> **ACTION ITEM**: Take every line from the data that has the word "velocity" in it.

> **SUPPLIED ENTRIES**:
---+---

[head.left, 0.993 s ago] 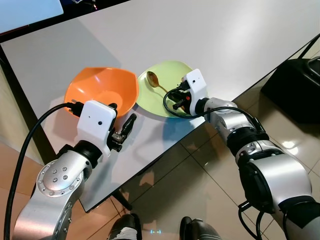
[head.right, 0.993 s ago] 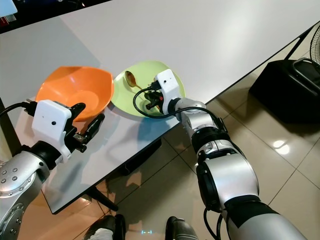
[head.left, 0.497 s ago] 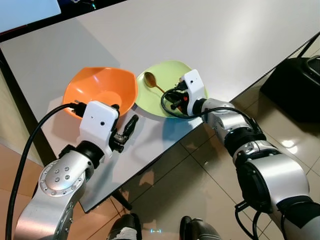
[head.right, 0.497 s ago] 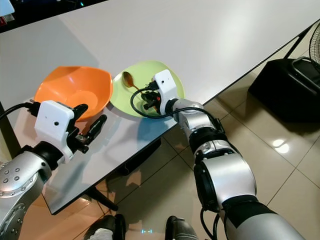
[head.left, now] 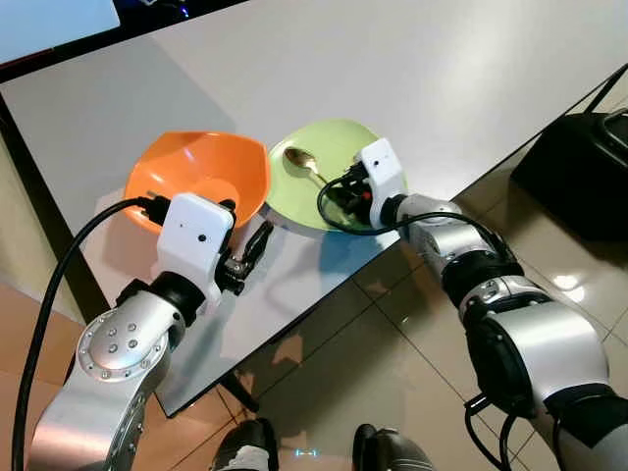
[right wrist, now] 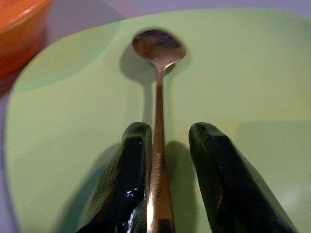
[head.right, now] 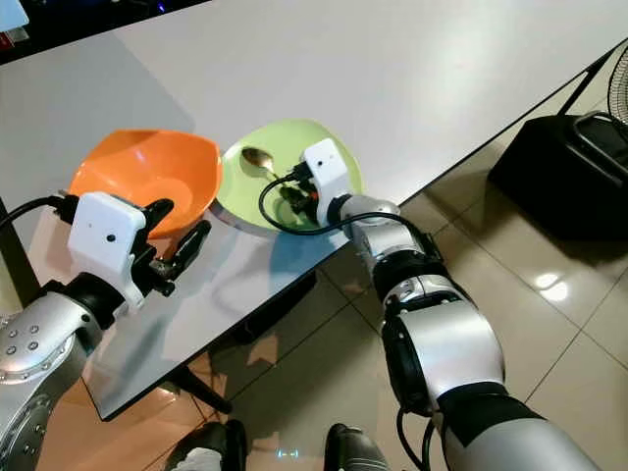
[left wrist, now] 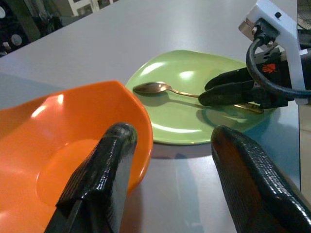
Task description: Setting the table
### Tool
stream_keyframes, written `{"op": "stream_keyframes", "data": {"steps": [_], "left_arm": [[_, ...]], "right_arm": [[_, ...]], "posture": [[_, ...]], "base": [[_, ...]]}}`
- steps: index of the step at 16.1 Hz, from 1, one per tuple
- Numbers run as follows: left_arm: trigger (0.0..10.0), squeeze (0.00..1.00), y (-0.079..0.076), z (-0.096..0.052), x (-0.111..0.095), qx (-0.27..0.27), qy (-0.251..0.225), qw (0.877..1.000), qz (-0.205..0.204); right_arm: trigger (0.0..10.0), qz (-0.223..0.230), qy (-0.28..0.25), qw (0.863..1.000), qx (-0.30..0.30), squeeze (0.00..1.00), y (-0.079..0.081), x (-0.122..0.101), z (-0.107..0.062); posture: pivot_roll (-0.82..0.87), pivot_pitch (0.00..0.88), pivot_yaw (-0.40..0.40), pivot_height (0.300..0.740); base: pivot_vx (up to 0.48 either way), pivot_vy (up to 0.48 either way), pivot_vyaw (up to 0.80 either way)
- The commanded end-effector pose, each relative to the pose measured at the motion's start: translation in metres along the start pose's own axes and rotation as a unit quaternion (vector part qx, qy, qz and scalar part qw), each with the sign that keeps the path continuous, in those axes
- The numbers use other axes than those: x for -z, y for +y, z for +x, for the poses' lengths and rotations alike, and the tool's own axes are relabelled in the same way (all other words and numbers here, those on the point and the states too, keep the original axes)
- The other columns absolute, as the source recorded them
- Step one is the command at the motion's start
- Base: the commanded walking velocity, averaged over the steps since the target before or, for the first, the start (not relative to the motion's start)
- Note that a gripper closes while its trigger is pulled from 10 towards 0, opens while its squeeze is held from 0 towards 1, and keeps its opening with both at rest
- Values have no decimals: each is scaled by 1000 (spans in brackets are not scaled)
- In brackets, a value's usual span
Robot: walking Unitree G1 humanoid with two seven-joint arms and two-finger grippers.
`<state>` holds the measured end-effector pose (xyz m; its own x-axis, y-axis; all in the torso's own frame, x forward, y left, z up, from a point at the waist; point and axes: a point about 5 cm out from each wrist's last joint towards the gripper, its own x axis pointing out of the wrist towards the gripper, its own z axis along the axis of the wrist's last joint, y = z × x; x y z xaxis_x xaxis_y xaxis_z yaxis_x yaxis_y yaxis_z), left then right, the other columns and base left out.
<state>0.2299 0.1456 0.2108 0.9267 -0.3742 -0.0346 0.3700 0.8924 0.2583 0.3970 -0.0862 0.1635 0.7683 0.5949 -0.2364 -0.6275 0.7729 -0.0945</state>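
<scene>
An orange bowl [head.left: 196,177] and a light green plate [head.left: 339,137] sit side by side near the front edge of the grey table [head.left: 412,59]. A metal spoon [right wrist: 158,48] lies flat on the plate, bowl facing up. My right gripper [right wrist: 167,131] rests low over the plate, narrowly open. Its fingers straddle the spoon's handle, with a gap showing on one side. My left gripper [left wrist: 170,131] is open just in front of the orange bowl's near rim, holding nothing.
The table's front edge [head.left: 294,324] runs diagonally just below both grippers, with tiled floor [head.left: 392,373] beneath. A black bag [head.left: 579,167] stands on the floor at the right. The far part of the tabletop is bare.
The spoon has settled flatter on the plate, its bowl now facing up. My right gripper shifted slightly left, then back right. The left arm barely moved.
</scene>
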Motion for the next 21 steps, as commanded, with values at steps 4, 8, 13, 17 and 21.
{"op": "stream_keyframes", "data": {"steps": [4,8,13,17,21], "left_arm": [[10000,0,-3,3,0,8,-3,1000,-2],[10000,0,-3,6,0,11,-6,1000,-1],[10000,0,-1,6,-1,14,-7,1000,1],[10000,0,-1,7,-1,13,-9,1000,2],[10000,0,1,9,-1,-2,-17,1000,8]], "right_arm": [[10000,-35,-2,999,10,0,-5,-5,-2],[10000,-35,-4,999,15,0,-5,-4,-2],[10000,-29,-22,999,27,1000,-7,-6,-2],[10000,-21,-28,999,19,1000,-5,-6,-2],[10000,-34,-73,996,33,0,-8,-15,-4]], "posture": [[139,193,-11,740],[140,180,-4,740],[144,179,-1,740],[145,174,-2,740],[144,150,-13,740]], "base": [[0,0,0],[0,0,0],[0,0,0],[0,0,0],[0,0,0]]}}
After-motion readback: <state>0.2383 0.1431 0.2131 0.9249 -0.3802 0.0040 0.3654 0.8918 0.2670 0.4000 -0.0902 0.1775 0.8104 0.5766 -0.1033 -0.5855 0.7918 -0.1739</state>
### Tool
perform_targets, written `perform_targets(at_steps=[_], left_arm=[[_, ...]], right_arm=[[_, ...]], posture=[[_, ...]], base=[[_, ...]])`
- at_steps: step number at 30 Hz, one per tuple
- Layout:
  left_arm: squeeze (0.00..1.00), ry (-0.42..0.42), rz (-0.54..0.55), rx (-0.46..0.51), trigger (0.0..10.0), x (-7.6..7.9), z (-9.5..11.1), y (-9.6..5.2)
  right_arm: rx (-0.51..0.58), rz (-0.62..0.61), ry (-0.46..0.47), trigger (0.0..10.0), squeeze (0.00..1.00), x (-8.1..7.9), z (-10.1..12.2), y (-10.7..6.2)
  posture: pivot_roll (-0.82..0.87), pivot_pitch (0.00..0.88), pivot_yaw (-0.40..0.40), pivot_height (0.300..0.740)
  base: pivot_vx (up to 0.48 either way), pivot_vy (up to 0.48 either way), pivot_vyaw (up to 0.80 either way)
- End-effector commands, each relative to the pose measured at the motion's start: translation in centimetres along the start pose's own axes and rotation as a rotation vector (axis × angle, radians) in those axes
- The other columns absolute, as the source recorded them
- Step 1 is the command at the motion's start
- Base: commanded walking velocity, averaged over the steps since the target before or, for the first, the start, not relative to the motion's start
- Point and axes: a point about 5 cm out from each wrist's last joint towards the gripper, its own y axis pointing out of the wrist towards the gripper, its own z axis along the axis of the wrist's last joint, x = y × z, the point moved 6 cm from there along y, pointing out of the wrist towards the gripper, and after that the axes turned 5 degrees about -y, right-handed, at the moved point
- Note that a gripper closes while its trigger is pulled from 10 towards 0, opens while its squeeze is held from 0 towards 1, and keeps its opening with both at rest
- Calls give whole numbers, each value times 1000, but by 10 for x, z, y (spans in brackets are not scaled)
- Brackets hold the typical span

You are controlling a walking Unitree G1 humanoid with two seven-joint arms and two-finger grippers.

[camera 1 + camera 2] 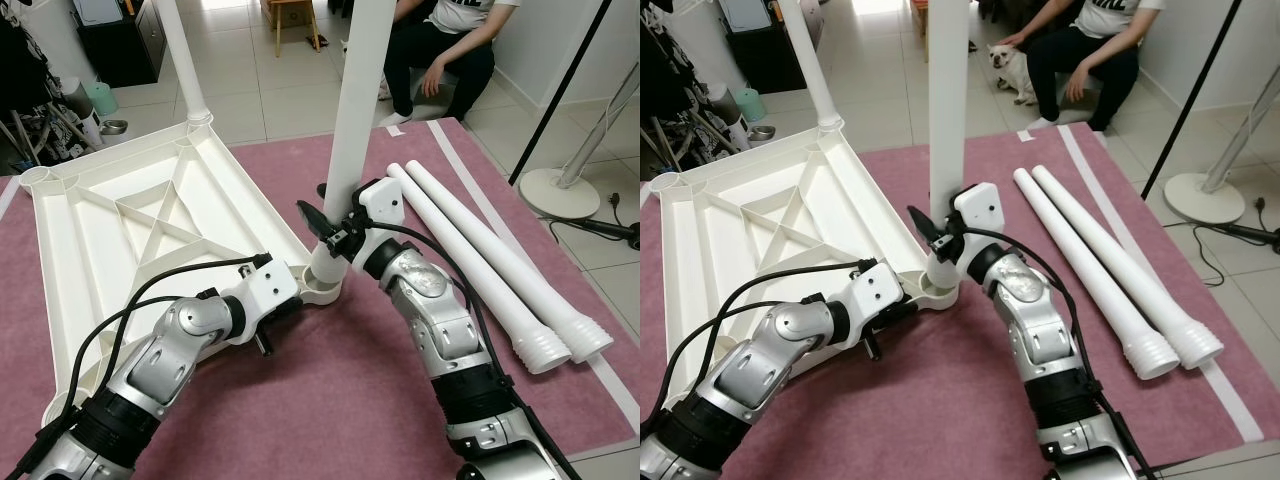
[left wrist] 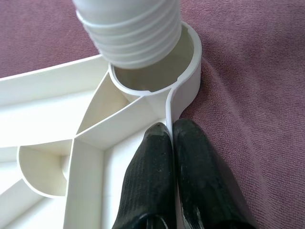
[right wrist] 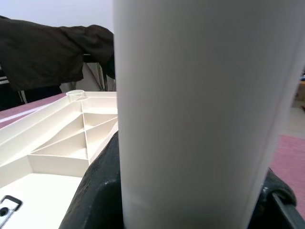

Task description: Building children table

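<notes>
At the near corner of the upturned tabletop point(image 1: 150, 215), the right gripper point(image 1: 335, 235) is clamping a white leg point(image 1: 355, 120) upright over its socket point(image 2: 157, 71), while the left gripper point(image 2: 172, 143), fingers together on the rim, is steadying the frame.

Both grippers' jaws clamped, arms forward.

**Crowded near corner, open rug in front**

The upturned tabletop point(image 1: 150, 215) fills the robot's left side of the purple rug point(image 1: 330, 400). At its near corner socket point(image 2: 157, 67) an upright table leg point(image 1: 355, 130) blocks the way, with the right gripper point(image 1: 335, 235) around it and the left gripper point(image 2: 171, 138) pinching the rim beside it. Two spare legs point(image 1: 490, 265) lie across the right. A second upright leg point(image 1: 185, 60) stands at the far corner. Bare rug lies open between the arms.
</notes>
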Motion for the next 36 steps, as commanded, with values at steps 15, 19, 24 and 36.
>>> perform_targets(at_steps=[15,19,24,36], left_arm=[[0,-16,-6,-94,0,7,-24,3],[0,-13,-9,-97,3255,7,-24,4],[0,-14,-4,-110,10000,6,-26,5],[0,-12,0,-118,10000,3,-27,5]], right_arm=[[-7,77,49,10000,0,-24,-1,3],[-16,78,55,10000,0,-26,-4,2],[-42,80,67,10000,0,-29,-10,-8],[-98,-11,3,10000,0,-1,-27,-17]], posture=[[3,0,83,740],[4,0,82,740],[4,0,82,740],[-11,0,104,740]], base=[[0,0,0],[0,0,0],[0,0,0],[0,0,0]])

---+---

> **THE COMPLETED TASK**:
- Base: the commanded walking velocity, averaged over the steps since the target before or, for the first, the start (not relative to the motion's start)
- Base: commanded walking velocity, averaged over the steps since the target before or, for the first, the start, not relative to the motion's start

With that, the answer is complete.